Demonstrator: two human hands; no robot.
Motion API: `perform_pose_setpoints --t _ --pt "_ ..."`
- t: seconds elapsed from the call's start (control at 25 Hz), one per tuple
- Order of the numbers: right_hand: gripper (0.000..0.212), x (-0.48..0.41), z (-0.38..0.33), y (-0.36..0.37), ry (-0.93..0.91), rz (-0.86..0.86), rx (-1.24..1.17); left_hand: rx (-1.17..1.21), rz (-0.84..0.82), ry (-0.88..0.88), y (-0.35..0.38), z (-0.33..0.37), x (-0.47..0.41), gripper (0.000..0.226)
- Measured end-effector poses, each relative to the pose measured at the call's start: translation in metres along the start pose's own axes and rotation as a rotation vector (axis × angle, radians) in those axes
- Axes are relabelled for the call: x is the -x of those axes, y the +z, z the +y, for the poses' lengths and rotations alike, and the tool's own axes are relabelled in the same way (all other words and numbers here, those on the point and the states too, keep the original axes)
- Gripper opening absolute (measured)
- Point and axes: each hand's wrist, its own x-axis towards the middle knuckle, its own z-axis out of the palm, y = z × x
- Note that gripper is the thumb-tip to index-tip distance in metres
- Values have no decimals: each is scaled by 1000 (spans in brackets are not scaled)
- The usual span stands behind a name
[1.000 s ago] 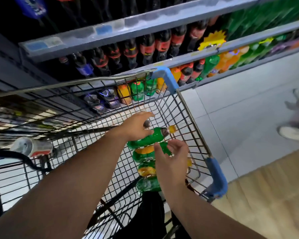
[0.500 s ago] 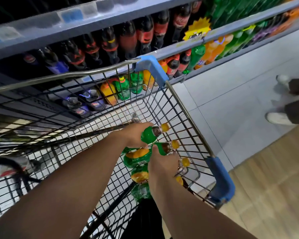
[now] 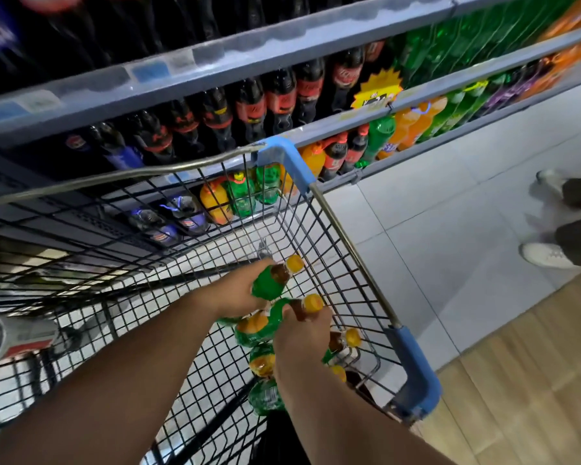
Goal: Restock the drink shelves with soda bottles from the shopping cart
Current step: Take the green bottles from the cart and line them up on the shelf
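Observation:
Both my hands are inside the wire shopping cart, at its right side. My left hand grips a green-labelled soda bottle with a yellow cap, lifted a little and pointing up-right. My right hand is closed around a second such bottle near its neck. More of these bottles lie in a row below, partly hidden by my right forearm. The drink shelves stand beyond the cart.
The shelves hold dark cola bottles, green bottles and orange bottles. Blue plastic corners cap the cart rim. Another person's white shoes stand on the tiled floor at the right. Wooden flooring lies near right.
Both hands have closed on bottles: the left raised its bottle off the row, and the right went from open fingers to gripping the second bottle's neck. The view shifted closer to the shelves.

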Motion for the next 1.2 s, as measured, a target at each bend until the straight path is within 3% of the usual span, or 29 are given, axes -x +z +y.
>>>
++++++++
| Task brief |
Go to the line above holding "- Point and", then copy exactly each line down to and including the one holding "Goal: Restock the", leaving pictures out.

| Exercise response |
- Point and axes: each hand's wrist, its own x-axis towards the middle knuckle, its own z-axis out of the palm, y = z × x
- Note that gripper is the thumb-tip to index-tip distance in metres
- Values have no decimals: each is scaled by 1000 (spans in brackets are not scaled)
- The usual span stands behind a name
[1.000 s ago] 
[0.500 s ago] 
[now] 
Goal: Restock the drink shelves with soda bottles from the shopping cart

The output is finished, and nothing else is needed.